◆ **Assigned task**:
Using the entries below, show all lines with the string "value".

[[ Records for this exercise open ]]

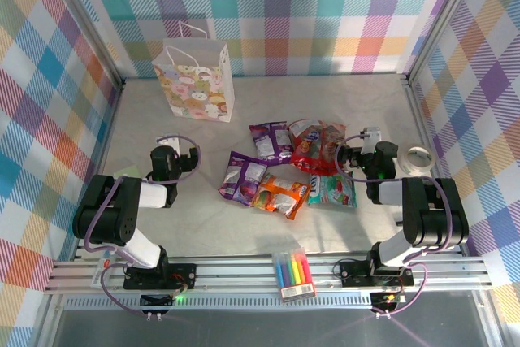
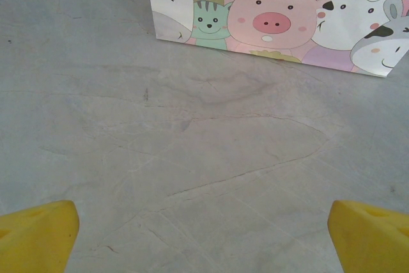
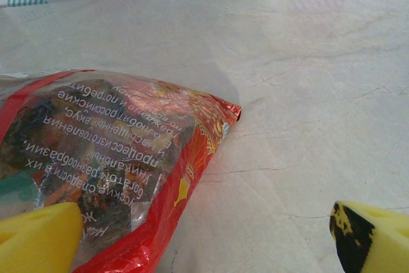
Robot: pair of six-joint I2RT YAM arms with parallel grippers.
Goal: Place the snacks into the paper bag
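Clearly nothing is bagged yet: the snacks (image 1: 288, 170) lie heaped on the table (image 1: 203, 233), well apart from the upright paper bag (image 1: 195, 79). The left gripper (image 2: 204, 234) and right gripper (image 3: 204, 234) both have their fingers spread, empty. The red packet (image 3: 128, 151) beside the right one is glossy, so a shallow edge pinch could slip, and the light bag could tip.

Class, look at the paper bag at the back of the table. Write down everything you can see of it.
The paper bag is small and white, printed with pastel cartoon animals; the left wrist view shows a pink pig and a green cat on its lower front. White cord handles rise from its top. It stands upright at the back left of the grey table, with nothing else touching it.
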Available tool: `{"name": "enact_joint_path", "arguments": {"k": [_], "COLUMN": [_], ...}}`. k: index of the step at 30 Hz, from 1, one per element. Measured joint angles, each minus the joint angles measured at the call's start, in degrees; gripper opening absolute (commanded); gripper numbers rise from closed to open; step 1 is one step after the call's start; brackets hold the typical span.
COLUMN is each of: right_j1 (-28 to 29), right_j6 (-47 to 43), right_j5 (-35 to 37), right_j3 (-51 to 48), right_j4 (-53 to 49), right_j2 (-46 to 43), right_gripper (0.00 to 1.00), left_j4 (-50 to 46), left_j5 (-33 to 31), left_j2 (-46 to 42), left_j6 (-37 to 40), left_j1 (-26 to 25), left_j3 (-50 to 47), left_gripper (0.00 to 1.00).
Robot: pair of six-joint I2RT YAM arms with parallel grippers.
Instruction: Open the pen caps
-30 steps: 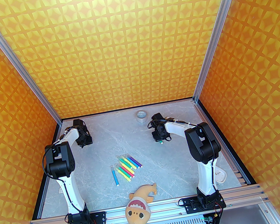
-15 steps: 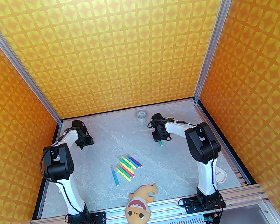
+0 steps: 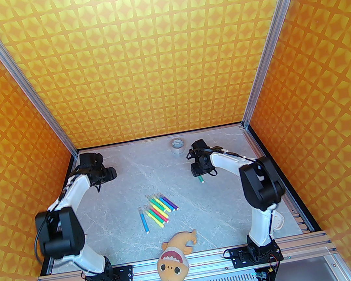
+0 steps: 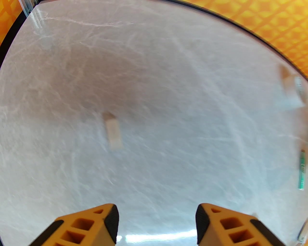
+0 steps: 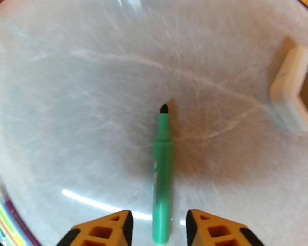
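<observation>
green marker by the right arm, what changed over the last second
The right tool opened and let go of the uncapped green marker, now lying on the table. The left tool opened too, a whitish cap on the table ahead of it, and the left arm swung outward. The marker bundle, tape roll and plush stayed put.

One whitish translucent cap (image 4: 113, 133) lies loose and flat on the grey table (image 4: 192, 96), blurred. Other caps (image 3: 152, 197) sit fitted on the far ends of the clustered markers (image 3: 160, 213).
</observation>
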Motion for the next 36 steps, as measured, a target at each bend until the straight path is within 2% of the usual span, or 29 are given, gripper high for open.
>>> {"name": "enact_joint_path", "arguments": {"k": [8,14,20,26,36], "right_j1": [7.5,14.1,18.1,20.3,22.4], "right_j6": [-2.5,-4.3,-6.1,-6.7,-6.9], "right_j5": [-5.0,-10.6,-13.4,-14.6,-15.4], "right_j3": [-1.8,-2.1,-1.4,1.3,7.0], "right_j4": [-1.9,-4.0,-7.0,-8.6,-11.0], "right_j2": [-5.4,-5.5,-4.9,-0.3,6.2], "right_gripper": [0.55,0.55,0.52,0.46,0.45], "left_j4": [8.9,16.4,22.0,25.7,27.5], "left_j5": [9.2,11.6,12.6,12.8,12.8], "left_j2": [-12.7,-22.2,-32.1,-35.6,-36.9], "left_j6": [-1.9,-3.1,-4.8,-6.5,-7.8], "left_j1": [-0.6,-2.9,-3.8,-3.8,-3.8], "left_j3": [-14.7,-23.6,-30.0,-33.1,-34.2], "left_gripper": [0.69,0.81,0.9,0.94,0.95]}}
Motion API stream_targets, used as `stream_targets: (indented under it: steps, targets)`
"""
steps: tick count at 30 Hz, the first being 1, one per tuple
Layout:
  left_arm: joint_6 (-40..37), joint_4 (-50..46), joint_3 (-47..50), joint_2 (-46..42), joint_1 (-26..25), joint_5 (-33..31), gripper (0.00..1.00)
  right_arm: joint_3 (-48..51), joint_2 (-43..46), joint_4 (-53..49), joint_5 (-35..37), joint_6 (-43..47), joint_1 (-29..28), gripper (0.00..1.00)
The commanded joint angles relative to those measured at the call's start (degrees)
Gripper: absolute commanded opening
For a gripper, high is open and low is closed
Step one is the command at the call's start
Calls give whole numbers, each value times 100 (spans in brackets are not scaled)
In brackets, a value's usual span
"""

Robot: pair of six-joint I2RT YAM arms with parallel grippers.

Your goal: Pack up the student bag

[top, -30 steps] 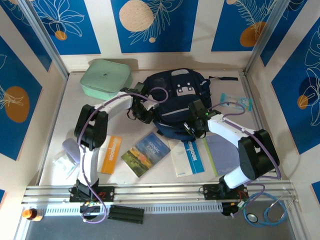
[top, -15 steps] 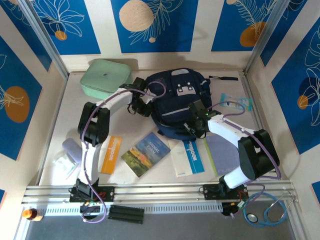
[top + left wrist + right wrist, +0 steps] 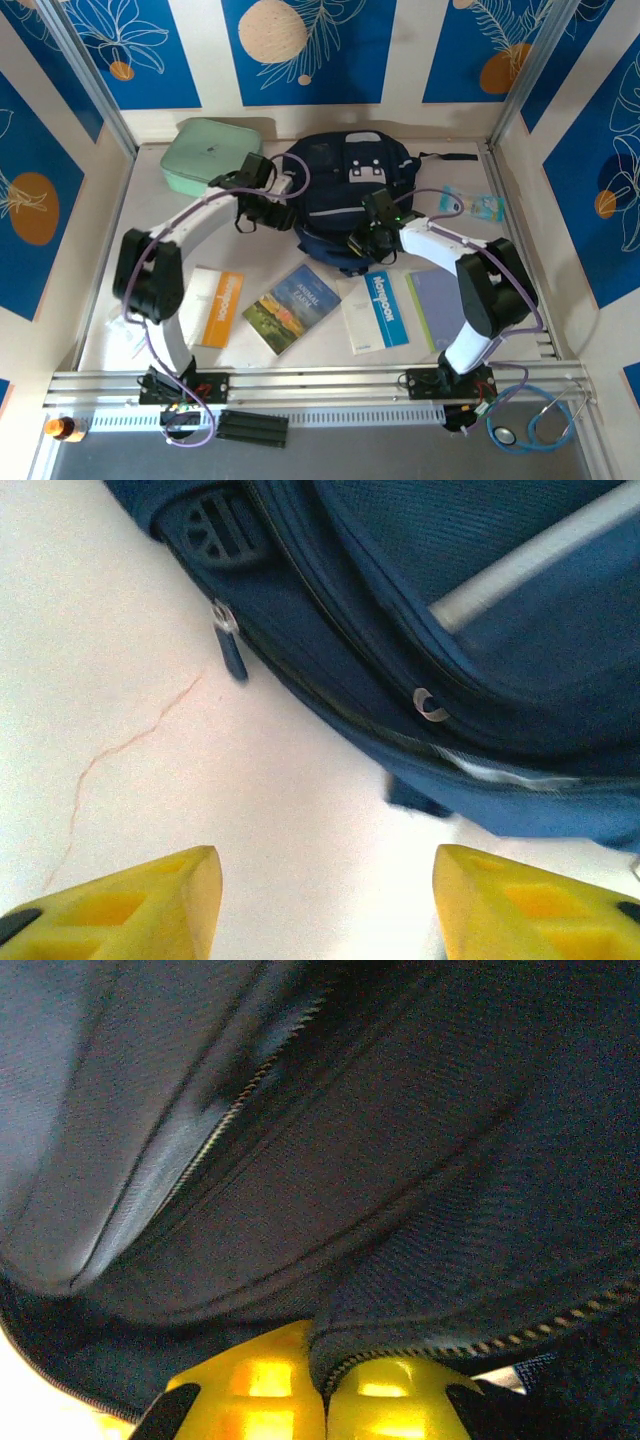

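Note:
The student bag (image 3: 352, 190), navy with a grey stripe and white patches, lies at the back middle of the table. My left gripper (image 3: 281, 214) stands open at the bag's left side, its yellow fingers (image 3: 150, 900) wide apart over bare table with nothing between them. In the left wrist view the bag (image 3: 450, 610) fills the upper right, and a zip pull (image 3: 232, 652) hangs at its edge. My right gripper (image 3: 358, 243) is at the bag's near edge. It is shut (image 3: 325, 1390) on a fold of the bag's fabric beside the zip teeth (image 3: 480, 1348).
A mint-green case (image 3: 210, 155) sits at the back left. Along the front lie an orange-and-white booklet (image 3: 218, 305), a picture-cover book (image 3: 292, 307), a white-and-blue booklet (image 3: 375, 310) and a lilac notebook (image 3: 440, 305). A small light-blue item (image 3: 470, 205) lies right of the bag.
My left gripper has opened and drawn back to the left of the bag. The right gripper, still shut on the fabric, moved left and away, and the bag shifted toward the back.

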State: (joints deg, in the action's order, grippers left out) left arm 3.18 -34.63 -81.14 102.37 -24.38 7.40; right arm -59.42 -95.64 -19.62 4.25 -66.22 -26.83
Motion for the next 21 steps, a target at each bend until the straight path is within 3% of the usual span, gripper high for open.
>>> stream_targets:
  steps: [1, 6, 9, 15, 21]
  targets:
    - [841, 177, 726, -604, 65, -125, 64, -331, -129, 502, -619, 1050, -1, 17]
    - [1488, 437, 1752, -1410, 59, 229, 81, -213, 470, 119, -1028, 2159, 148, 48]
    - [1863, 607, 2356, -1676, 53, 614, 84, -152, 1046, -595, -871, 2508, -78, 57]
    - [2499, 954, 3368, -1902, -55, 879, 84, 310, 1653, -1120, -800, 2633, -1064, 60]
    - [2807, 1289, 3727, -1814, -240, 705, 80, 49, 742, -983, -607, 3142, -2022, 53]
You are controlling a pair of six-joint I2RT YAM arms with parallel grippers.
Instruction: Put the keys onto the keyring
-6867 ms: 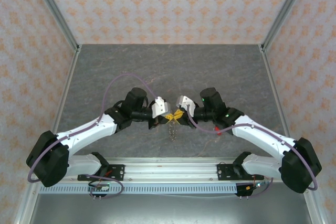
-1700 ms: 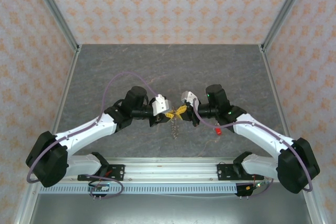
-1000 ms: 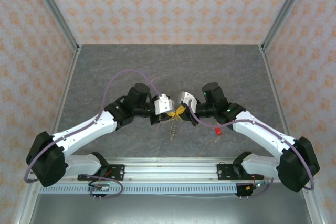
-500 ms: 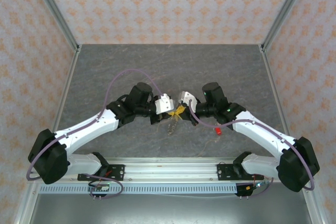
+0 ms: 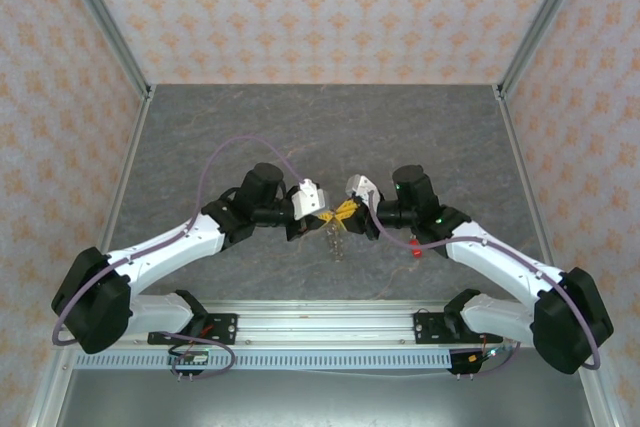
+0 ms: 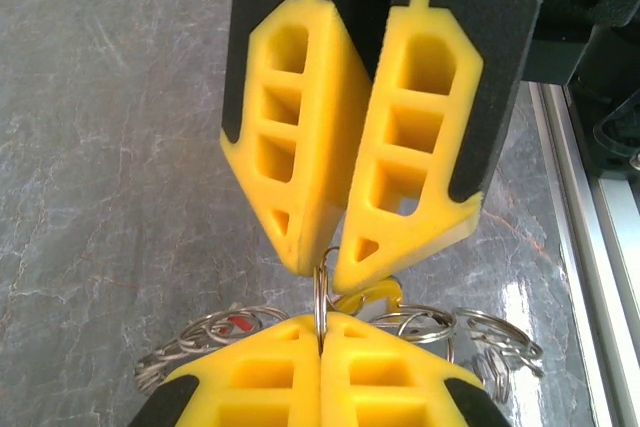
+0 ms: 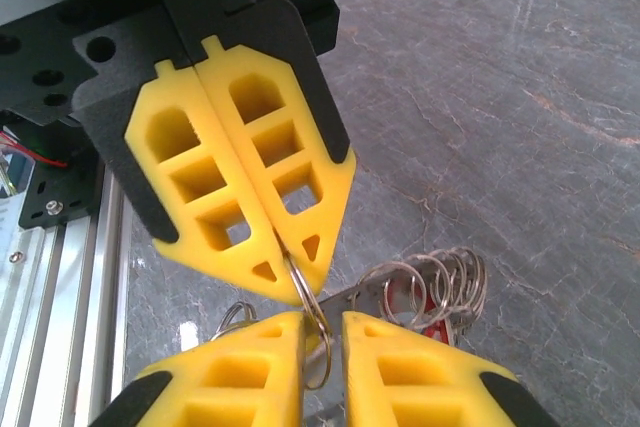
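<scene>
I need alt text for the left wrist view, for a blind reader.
Left gripper, shut, pinches a thin metal ring edge-on; the right gripper faces it from above, jaws slightly apart. More wire rings cluster behind, over a grey table.

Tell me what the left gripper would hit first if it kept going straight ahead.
Likely the right gripper, facing the left gripper almost tip to tip; only the split ring it pinches lies between.

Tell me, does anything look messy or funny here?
Yes. The small wire rings in the middle are bunched in a tangle, and a little red piece lies off alone on the grey table beside the right arm.
</scene>
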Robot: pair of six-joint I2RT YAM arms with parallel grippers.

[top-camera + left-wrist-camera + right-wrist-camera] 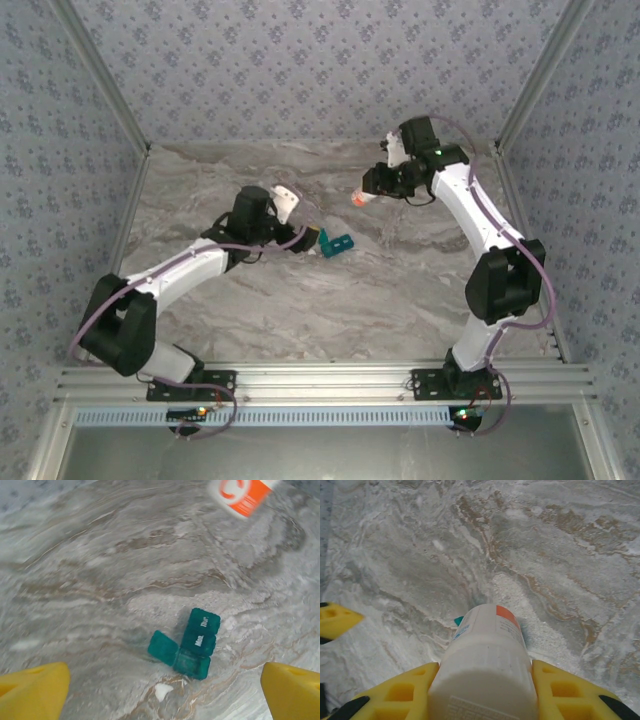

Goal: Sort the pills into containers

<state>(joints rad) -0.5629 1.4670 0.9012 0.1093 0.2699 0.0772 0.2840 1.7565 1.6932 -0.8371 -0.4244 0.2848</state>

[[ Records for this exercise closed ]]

◆ **Response below**:
Calls give whole numbers, each value times 100 (spans in brackets are not scaled)
In brackets, a value's usual span

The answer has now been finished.